[RT] Using pipeline as sitemap components (long)

Sylvain Wallez Thu, 21 Nov 2002 02:06:42 -0800

The discussions around Stefano's "Cocoon blocks version 1.1" showed the need for pipelines to provide not only resources, but also services, identified by their URI.

This document defines this concept of "pipeline service", which, as we will see, consists in using pipelines as sitemap components (generator, transformer and serializer). It is separated from the blocks design document since pipeline services can be used without blocks, even if they will be mostly useful in that context.

What is a pipeline ?
--------------------

The concept of pipeline, a central part of the Cocoon architecture, is a chain of components handling XML documents as SAX events. By "handling", we mean 3 different things :

- generate : at the start of the chain, produce an initial document and feed the next component in the chain with the result.

- transform : take the content produced by preceding components in the chain (either a generator or another transformer), transform it and feed the next component in the chain with the result.

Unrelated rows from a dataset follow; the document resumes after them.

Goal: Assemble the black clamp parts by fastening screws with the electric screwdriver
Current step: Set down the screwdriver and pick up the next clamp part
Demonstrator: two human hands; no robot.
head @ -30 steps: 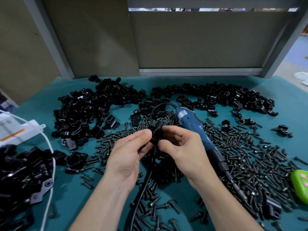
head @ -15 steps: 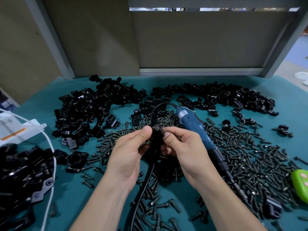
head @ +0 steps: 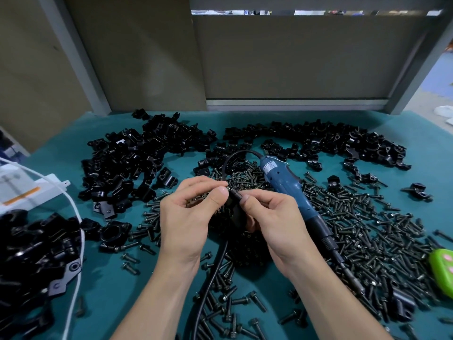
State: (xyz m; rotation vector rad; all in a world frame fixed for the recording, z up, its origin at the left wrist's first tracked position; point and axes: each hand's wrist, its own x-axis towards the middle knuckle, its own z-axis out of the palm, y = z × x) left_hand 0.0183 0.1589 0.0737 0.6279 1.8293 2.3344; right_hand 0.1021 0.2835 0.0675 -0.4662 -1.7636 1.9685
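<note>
So right now it's the fiddly bit: getting a screw started by hand before the driver comes in. Both hands are up off the desk (head: 110,285) with one black clamp part (head: 232,209) held between them, right over the middle of the screw pile. The left hand (head: 186,217) has its fingers curled in, thumb and forefinger pinching the part from the left. The right hand (head: 274,217) pinches it from the other side, fingertips at the top, where a short dark stub pokes out. It looks like a screw going into its hole, but it's too small and dark to be sure.

The blue screwdriver (head: 286,187) is lying on the desk just beyond the right hand, nobody holding it, with its black cord (head: 215,273) running down between the wrists. Loose screws (head: 355,217) are everywhere on the right, and more clamp pieces (head: 137,163) are heaped at the back.

My guess for what's next: the left hand has to hold the part steady alone so the right can let go, grab the driver and line the bit up square on the screw head. If it goes in crooked, it'll cross-thread.
</note>
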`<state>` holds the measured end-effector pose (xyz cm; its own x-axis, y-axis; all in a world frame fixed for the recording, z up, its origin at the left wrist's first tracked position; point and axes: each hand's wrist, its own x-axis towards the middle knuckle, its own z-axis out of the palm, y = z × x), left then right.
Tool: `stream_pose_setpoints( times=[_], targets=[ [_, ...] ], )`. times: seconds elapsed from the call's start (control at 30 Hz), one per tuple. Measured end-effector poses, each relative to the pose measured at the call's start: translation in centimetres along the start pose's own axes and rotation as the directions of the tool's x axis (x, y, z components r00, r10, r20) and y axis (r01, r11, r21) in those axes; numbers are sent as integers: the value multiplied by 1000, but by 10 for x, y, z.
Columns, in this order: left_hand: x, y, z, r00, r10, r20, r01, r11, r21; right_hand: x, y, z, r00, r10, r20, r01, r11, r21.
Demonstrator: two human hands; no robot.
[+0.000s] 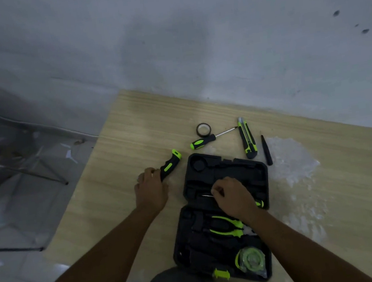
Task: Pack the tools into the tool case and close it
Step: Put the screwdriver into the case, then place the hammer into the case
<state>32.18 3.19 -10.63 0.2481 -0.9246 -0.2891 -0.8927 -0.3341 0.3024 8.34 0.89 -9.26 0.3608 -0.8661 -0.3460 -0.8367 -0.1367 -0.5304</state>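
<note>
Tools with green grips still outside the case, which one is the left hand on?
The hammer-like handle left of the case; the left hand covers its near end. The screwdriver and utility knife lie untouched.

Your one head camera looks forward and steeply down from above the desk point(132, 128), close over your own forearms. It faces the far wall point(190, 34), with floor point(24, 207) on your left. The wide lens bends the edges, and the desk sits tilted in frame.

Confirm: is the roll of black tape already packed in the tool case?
No, the roll of black tape lies on the wooden table, beyond the open tool case.
</note>
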Motion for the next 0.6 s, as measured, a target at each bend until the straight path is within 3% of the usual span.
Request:
stream_pose_setpoints(
  times=[0.13, 0.27, 0.6],
  targets=[
    [11, -14, 3, 991, -67, 120, 62, 997, 46, -4, -10, 10, 1000, 23, 7, -23, 999, 32],
    [17, -16, 7, 992, -55, 114, 54, 999, 9, -12, -7, 12, 998, 61, 15, -62, 997, 39],
    [22, -33, 1, 984, 111, 140, -105, 993, -48, -34, -12, 12, 997, 65, -50, -60, 993, 97]
  ],
)
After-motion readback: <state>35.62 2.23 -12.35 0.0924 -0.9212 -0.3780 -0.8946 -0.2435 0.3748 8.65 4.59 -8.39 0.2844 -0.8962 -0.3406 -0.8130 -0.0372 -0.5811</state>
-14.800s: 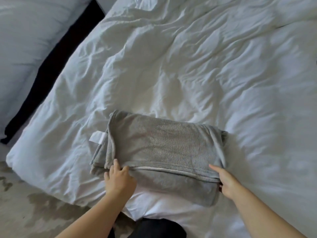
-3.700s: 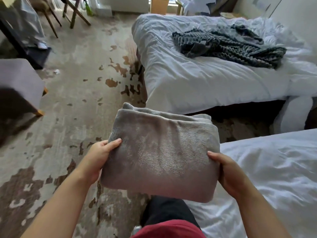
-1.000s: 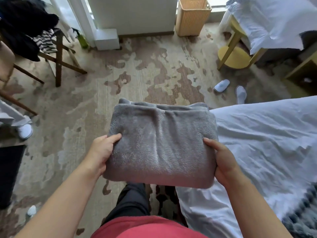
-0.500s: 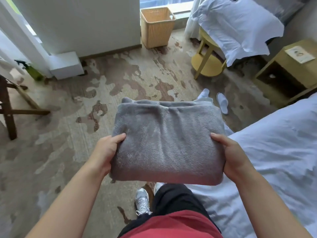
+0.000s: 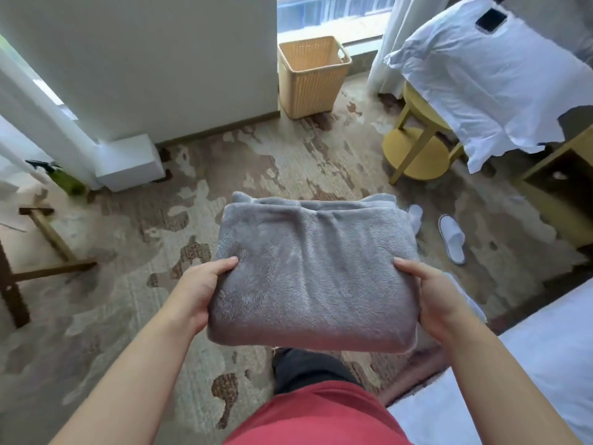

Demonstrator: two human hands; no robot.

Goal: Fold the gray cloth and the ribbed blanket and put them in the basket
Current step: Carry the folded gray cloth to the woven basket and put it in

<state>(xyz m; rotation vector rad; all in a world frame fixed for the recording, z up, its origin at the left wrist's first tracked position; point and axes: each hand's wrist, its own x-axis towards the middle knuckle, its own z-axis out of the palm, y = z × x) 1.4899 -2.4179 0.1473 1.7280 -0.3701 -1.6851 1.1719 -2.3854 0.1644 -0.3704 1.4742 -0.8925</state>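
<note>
The left hand (image 5: 195, 290) and right hand (image 5: 441, 295) grip the folded gray cloth (image 5: 313, 271) by its sides, the tan basket (image 5: 313, 77) well ahead, no writing legible.

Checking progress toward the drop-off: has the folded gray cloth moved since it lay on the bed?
Yes. The gray cloth has left the bed; both hands now carry it over the carpet, facing the basket by the window, not yet reached.

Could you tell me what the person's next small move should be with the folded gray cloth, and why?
Probably carry it forward to the tan woven plastic basket. The folded gray fleece cloth is already neatly folded and gripped at both sides by the left hand and right hand, while the basket stands open by the wall ahead, across bare patterned carpet.
</note>
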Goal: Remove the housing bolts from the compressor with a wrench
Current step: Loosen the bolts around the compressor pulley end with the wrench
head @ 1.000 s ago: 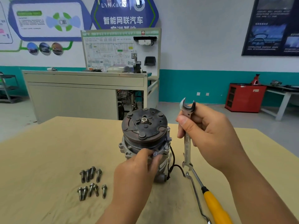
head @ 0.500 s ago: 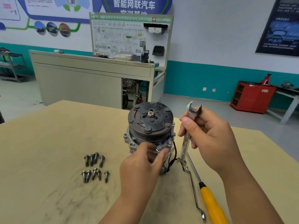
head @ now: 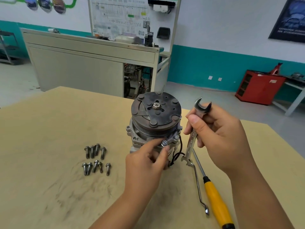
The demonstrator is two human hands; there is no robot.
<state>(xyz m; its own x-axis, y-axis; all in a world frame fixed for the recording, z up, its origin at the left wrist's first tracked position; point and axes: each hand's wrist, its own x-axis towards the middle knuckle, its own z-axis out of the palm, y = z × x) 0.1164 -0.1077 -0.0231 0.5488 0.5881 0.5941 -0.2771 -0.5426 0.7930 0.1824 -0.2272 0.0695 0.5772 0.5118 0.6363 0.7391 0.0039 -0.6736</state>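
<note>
Pinching what, that left hand (head: 148, 164)? (Desk)

A housing bolt (head: 164, 142) at about 5 o'clock on the flange of the compressor (head: 155, 119), which stands pulley-up on the table (head: 49, 129); thumb and forefinger close on the bolt's head. (Photographer)

And the right hand (head: 219, 139)? (Desk)

Clasped round the wrench (head: 192, 141), held upright at the compressor's 3 o'clock, open jaw skyward, touching no bolt; the left is plainly the nearer. (Photographer)

Which way out? (Desk)

Its shank is hidden; it likely runs upright along the compressor's axis, so the pull looks straight up; loose bolts (head: 95, 159) lie at the compressor's 8 o'clock. (Photographer)
</note>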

- serialize : take the content produced by the preceding component in the chain (either a generator or a transformer), and convert this XML stream to a binary stream.

These 3 concepts are represented using only 2 interfaces, XMLProducer and XMLConsumer :
- a generator is an XMLProducer,
- a transformer is an XMLConsumer _and_ an XMLProducer,
- a serializer is an XMLConsumer.

The "cocoon:" protocol
----------------------

Up to now, we've considered pipelines as a "final" concept. This means that a pipeline has to be considered as a whole : it handles a request and answers by the result of it's execution.

Well, in fact, we "nearly" considered it as final. Consider the "cocoon:" protocol that is so useful. What happens if we write the following :

<map:match pattern="first-uri">
<map:generate type="file" src="cocoon://other-uri"/>
<map:transform src="foo.xslt"/>
<map:serialize/>
</map:match>

We're simply using another pipeline as the starting point of the current one. We have used a pipeline as the generator of another one.

Most often, the "other-uri" builds a pipeline that is terminated by a <map:serialize type="xml"/> because we want it to produce xml for the calling generator. But this serializer is a fake : you can put any serializer you like, it doesn't matter. What happens under the hood is that the SAX events produced by the component immediately preceding the serializer are used as the output of the generator in the calling pipeline.

So in the above example, when requesting "first-uri", we actually chain the generators and transformers of "other-uri" to the transformers and serializer of "first-uri".

Pipelines as generators
-----------------------

This leads to a first conclusion : using a pipeline as a generator means using the SAX events produced by the last XMLProducer of that pipeline, i.e. the last transformer or the generator if there are no transformers.

Since we've used a pipeline as a genererator, let's introduce a new generator for this purpose, instead of using the "file" one, which fools us in thinking we use a full pipeline when it actually strips out the serializer :

<map:match src="first-uri">
<map:generate type="pipeline" src="/other-uri"/>
<map:transform src="foo.xslt"/>
<map:serialize/>
</map:match/>

I don't see a need for a new sitemap element such as "map:call-pipeline" or "map:generate-from-pipeline". What we want is to generate and initial content in the current pipeline, and for this we just use a particular implementation of a generator, as we already do for files, XSP, etc.

Pipelines as serializers
------------------------

We've seen how to use a pipeline as the generator of another one, let's consider now the other end of the chain : using a pipeline as a serializer.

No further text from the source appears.